AUCKLAND, New Zealand — The main attraction for spectators and television viewers at the America’s Cup will always be the AC75s, the sleek racing yachts that can fly above the water on hydrofoils at speeds as high as 60 miles an hour.
The event’s scene-stealer this week, though, may be the supporting actor that has been racing them: the helicopter filming the races between Emirates Team New Zealand and Italy’s Luna Rossa for international television broadcasts. Its nail-biting maneuvers, almost always at high speed and sometimes only a few feet above the water, have brought the sheen of a big-budget action movie to what can often be a relatively straightforward sprint.
To do its job correctly, the helicopter’s pilot often matches the speed of the AC75s, levitating just above the water as it tracks them for miles up and down the course. The helicopter also flies backward, sideways and on diagonals as needed, diving down and up around the yachts as they all glide just above the water. And it must do it all while avoiding spectator boats, the whitecaps below and, most important, the multimillion-dollar AC75s and their 87-foot masts.
“It is just normal to me,” said Tony Monk, the New Zealander at the helicopter’s controls this year. “I feel safer in the helicopter than I do in the car.”
Monk’s daredevil flying has surprised some spectators unfamiliar with just how the race video is captured. One spectator described Monk’s skills, admiringly, as “insane,” but others said watching the helicopter swirl around the action gave them a sense of foreboding. A few expressed concern that wind from the blades could interfere with the race.
There is precedent for that concern. During the 2017 America’s Cup in Bermuda, Jimmy Spithill, then guiding an American catamaran and this year the co-helmsman for the Italian team, blamed a defeat on a TV helicopter that “took all the wind away” when it flew above his team.
Monk, a New Zealander with about 40 years of flying experience, played down the risks, and the complaints. “Most people see a helicopter only flying forward,” he said. “They can go in any direction.”
He honed his skills avoiding trees and power lines as a crop duster before moving into film production, where his work has included capturing overhead scenes for the “Lord of the Rings” series. When his helicopter is not chasing sailboat races, it leads a much quieter life: flying charters, shooting aerial video and ferrying clients to lunches, golf courses and heli-fishing trips.
During an America’s Cup race, the amount of information Monk must track while in the air is substantial, and constantly changing. His flying must remain within the safety guidelines of the model of helicopter he uses. He cannot fly into the airspace of the other TV helicopter overhead, which provides the wider image — often overlaid with graphics — that allows viewers to track the boats on a course marked up like a football field. (That video is shot by Monk’s son, Blair.)

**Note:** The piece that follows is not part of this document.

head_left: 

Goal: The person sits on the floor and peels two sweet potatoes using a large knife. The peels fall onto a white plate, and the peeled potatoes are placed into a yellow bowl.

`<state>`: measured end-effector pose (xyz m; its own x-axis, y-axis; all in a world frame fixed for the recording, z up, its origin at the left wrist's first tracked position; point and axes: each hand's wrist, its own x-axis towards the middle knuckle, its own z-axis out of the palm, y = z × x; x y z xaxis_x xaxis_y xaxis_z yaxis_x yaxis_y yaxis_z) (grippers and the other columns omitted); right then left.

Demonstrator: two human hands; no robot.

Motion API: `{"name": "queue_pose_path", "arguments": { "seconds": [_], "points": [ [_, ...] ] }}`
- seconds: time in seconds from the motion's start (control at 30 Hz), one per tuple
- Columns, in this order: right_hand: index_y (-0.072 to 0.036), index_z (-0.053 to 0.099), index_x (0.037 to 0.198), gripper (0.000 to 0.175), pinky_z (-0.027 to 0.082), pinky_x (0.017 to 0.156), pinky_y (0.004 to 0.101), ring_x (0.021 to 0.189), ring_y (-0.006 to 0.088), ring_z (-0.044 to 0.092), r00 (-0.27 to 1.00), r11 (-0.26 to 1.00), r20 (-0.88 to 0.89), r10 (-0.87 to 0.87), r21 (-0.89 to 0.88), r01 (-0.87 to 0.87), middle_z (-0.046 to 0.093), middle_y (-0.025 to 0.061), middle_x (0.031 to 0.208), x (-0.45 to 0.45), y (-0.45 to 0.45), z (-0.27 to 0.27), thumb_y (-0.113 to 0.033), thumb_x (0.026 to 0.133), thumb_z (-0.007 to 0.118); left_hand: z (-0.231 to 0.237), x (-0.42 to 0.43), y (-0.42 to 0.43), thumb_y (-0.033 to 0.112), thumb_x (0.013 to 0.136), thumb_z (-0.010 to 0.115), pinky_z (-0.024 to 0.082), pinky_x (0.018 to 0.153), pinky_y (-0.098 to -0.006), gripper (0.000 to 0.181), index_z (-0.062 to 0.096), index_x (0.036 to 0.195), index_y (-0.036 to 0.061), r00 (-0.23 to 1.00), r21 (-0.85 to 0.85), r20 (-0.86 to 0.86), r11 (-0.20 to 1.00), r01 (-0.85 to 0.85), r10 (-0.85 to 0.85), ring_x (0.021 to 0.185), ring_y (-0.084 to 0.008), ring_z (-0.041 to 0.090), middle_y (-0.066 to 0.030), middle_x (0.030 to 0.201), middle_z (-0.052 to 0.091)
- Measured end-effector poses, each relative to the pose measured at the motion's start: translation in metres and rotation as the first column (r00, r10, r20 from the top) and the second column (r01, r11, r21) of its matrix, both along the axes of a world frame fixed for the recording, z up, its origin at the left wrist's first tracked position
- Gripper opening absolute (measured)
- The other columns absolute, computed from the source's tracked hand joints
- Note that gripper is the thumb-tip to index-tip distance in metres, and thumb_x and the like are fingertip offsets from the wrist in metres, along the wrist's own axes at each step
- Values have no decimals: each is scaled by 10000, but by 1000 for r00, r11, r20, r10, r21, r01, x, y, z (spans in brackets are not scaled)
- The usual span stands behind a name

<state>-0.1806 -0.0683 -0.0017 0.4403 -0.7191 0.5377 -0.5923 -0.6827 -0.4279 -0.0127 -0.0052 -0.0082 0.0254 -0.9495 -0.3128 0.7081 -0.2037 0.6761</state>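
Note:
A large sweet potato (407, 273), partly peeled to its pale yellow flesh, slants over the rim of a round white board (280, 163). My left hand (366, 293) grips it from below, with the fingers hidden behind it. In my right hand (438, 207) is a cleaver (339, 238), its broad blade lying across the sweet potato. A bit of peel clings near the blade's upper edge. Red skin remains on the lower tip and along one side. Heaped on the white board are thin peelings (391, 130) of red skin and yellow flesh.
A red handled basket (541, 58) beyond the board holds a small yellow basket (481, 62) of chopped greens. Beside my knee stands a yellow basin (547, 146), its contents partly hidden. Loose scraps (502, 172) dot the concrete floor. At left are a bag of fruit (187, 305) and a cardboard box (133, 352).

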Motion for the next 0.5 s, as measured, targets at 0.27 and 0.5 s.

Monk also must stay a set distance — at least 500 feet — from any spectator boats and populated areas. The figure is closer than the usual 1,000 feet, and to venture inside it Monk and race officials required special permission from the Civil Aviation Authority of New Zealand.
And then there is the downwash, or wind generated by the blades, which is a unique problem when filming a sailing race since the pilot must avoid interfering in the competition in any way. A windy day means downwash is dispersed much faster than on a calm day, and that allows the helicopter to fly closer to the AC75s, Monk said. And if the boats are headed upwind, Monk can get closer if he flies behind them than if he flies in front. “You’re always conscious of the wind direction,” he said.
“At times we have to lift up very rapidly because of where the boats are coming through the marks,” said Monk, whose flying is guided by his ability to visualize what the onboard camera operator is seeing through the lens attached to the bottom of the helicopter, all while also taking orders over the radio from the TV director. (There is also a still photographer on board, sitting by an open door, and a spotter who acts as a second set of eyes for Monk.)
Why helicopters? Drones were originally considered for the job but were quickly scrapped as the weight of the camera equipment added up. “Pretty quickly you end up in the position of having a drone the size of a dining table up there,” said Leon Sefton, director of production for the America’s Cup.
Besides, Sefton and his team prefer Monk as their living, breathing eye in the sky. Since Monk is right there, Sefton said, he has a spatial awareness that a drone pilot working remotely would not.
“The race yachts can sometimes do what seems to us to be unpredictable things,” he said.